◆ Problem to work on
Start at the line with "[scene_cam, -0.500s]" and print every line through the end of the material below. Keep it exact and free of pictures.

Exercise data Block Start

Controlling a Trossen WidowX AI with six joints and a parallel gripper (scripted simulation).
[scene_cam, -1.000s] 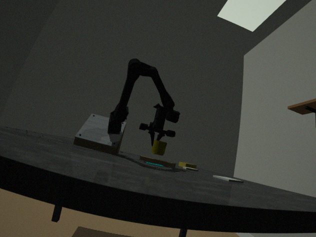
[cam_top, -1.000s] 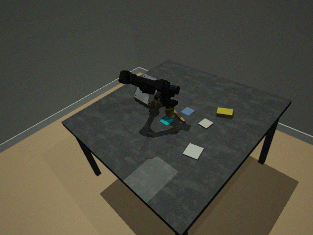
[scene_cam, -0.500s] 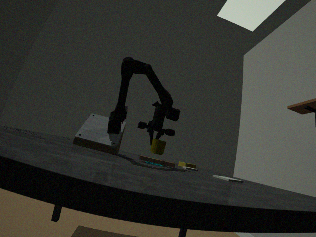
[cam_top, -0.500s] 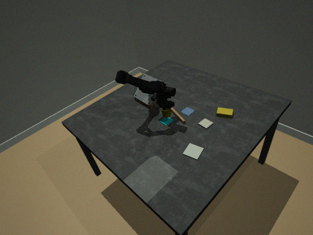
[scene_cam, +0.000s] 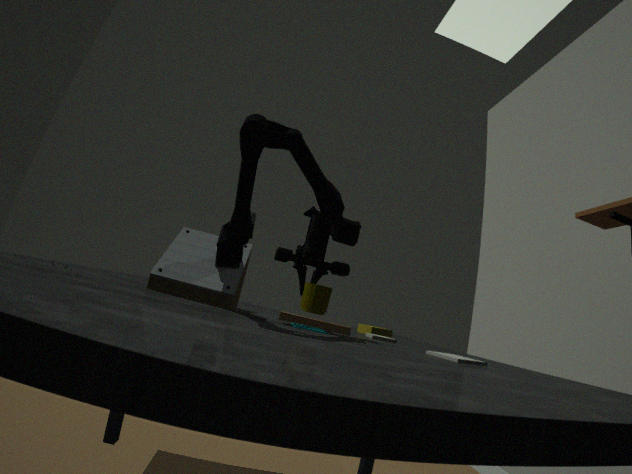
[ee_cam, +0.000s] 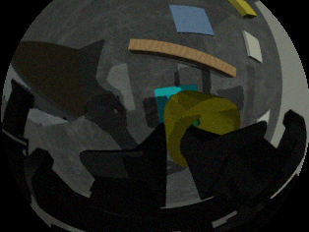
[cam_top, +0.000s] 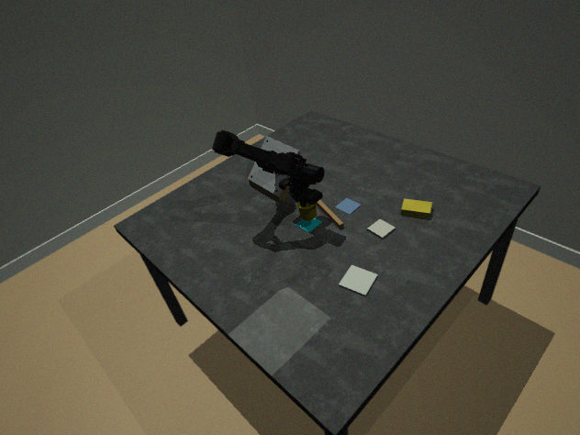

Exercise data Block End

◆ Solution
[scene_cam, -0.500s] 
[cam_top, -0.500s] 
[scene_cam, +0.000s] 
[ee_cam, +0.000s] 
[cam_top, +0.000s] 

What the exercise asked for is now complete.